WHAT IS REQUIRED: Which lines below fall between the one containing "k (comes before" and the one containing "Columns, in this"? Repeat them exactly, counting both of those lines, and add nothing else.

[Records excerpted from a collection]

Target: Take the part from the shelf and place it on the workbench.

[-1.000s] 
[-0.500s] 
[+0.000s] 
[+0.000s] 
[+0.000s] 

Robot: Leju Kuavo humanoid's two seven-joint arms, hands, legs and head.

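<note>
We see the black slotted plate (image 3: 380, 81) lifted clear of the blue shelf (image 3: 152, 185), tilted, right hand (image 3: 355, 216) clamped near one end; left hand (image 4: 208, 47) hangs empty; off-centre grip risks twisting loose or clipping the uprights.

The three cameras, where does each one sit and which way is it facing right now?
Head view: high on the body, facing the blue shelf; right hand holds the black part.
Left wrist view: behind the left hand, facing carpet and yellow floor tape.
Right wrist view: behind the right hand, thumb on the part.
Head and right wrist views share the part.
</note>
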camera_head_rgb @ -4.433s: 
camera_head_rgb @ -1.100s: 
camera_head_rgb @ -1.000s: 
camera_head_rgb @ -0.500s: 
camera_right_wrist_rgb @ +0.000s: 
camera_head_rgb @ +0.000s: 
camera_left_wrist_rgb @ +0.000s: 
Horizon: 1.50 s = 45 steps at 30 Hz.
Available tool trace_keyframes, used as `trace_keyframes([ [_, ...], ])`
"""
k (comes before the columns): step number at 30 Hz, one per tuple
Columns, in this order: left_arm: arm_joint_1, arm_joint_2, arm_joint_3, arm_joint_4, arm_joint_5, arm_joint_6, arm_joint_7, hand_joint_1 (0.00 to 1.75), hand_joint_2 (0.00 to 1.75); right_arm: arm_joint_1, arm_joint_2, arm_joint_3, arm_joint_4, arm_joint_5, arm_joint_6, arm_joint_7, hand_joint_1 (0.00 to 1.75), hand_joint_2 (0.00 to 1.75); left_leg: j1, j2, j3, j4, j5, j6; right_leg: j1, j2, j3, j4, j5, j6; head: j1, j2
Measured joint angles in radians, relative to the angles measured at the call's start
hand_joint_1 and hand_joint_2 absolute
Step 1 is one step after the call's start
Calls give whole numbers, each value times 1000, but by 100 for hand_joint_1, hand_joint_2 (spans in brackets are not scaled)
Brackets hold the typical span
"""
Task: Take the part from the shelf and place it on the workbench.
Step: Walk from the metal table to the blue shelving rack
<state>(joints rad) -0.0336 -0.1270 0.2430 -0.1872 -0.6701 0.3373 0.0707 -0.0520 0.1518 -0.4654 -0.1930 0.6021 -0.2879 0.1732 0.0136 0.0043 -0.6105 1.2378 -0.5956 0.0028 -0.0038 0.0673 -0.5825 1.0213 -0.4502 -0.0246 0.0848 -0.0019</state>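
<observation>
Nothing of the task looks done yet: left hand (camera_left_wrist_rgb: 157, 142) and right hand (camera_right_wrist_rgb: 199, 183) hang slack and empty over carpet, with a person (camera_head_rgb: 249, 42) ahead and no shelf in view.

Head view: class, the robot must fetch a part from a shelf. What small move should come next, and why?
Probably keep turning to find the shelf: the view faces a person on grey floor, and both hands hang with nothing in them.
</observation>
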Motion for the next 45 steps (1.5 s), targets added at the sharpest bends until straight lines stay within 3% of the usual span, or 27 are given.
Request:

FINISHED TASK:
k (comes before the columns): step number at 30 Hz, one per tuple
Columns, in this order: left_arm: arm_joint_1, arm_joint_2, arm_joint_3, arm_joint_4, arm_joint_5, arm_joint_6, arm_joint_7, hand_joint_1 (0.00 to 1.75), hand_joint_2 (0.00 to 1.75); right_arm: arm_joint_1, arm_joint_2, arm_joint_3, arm_joint_4, arm_joint_5, arm_joint_6, arm_joint_7, hand_joint_1 (0.00 to 1.75), hand_joint_2 (0.00 to 1.75); left_leg: j1, j2, j3, j4, j5, j6; right_leg: j1, j2, j3, j4, j5, j6; head: j1, j2

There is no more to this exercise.